Understanding PDF Structure: Why PDF to Markdown Conversion Is Challenging
A technical deep-dive into how PDFs store content internally, why text extraction and reflow are hard, and how modern converters tackle table detection, multi-column layouts, and OCR.


Understanding PDF Structure: Why PDF to Markdown Conversion Is Challenging
Converting a PDF to Markdown sounds simple — extract the text, add formatting markers, done. In practice, it's one of the harder problems in document processing. The reason lies in how PDFs actually store content, which is fundamentally different from how humans read documents.
Adobe created PDF in 1993 for one purpose: documents should look identical on every device. This design priority — visual fidelity over semantic structure — is fundamentally at odds with what Markdown needs.
How PDFs Store Content
A PDF is not a sequence of paragraphs and headings. It's a collection of drawing instructions that tell a renderer what to place where on a page.
Here's what a content stream looks like internally:
BT % Begin Text block
/F1 12 Tf % Set font: Helvetica 12pt
100 700 Td % Move to position (100, 700)
(Introduction) Tj % Draw "Introduction"
0 -20 Td % Move down 20 units
/F2 10 Tf % Switch to Times Roman 10pt
(This is the first ) Tj % Draw partial string
(paragraph.) Tj % Draw next fragment
ET % End Text block
Three things make this hard for converters:
- Text is positioned absolutely. There are no paragraphs or headings — just coordinates. "Introduction" is at position (100, 700), not tagged as a heading.

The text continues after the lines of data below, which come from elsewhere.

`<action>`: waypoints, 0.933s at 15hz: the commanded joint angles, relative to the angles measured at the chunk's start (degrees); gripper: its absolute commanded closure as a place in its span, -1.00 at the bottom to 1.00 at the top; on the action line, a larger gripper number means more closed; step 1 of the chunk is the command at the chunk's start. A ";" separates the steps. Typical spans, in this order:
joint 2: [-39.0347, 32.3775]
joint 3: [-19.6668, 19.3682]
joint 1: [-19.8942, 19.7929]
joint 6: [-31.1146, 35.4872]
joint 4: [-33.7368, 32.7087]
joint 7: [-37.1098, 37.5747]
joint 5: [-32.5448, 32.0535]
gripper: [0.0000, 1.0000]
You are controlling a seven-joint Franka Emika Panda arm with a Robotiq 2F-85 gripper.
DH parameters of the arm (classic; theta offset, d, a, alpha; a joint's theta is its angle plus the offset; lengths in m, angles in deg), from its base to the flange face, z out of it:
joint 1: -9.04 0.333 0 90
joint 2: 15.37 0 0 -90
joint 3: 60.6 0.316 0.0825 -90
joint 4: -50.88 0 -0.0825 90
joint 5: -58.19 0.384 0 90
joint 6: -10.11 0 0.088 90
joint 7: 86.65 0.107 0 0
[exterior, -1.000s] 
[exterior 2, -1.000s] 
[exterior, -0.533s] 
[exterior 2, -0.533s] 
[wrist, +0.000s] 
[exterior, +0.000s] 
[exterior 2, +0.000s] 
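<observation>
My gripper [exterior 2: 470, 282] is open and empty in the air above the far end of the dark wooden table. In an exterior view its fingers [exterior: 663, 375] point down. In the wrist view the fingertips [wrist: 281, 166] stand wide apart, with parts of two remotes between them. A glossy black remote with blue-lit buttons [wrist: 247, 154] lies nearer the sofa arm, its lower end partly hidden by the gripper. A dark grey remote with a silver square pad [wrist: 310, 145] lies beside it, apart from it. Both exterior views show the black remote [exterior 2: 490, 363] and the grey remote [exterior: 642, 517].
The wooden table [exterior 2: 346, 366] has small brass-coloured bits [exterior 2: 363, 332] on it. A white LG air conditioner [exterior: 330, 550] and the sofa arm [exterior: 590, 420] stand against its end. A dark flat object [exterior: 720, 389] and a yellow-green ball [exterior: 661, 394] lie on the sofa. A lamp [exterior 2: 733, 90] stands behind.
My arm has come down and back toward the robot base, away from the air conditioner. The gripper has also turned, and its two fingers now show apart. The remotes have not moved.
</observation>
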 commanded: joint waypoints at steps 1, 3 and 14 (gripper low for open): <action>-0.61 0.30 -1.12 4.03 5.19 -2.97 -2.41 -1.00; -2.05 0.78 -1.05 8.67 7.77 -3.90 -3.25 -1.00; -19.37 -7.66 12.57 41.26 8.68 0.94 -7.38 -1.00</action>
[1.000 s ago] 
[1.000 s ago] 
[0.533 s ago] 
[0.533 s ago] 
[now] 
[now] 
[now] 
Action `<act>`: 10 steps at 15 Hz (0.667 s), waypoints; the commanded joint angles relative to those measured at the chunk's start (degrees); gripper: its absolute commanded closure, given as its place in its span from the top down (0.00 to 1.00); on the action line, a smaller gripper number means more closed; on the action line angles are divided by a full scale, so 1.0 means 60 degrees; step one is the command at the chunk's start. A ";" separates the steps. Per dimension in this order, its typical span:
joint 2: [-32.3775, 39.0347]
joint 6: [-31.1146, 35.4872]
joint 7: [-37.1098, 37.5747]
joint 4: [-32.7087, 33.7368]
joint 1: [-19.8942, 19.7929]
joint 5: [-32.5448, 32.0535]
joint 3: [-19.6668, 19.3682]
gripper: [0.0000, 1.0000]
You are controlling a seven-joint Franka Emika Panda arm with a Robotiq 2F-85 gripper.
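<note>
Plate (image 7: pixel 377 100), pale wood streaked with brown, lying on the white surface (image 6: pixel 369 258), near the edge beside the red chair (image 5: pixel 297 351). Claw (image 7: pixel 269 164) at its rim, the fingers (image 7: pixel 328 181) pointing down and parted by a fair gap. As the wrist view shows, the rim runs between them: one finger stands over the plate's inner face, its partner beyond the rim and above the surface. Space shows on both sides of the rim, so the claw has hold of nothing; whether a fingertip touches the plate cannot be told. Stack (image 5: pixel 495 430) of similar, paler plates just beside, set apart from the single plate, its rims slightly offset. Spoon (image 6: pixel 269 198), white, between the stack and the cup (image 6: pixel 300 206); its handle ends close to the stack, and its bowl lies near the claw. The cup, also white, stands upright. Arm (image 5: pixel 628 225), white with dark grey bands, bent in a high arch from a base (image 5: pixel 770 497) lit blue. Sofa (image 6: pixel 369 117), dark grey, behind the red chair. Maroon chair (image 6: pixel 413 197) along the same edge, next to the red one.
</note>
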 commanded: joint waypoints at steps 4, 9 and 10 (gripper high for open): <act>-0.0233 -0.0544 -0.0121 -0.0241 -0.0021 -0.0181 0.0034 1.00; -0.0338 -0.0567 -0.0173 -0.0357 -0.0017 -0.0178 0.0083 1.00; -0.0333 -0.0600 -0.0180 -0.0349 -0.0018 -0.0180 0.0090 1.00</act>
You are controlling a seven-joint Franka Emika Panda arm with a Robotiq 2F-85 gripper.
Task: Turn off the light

- Words are split into fragments. "This is the first paragraph." is stored as separate string operations. The converter must reassemble them.
- Structure is inferred from visual cues. "Introduction" uses a larger font — that's the only signal it's a heading. The PDF never says so explicitly.
Why Text Reflow Is Hard
When you read a PDF, you see paragraphs. A converter sees positioned text fragments on a coordinate plane.
Consider a paragraph wrapping across three lines:
Position (72, 700): "The quick brown fox jumps"
Position (72, 686): "over the lazy dog. This is"
Position (72, 672): "a sample paragraph."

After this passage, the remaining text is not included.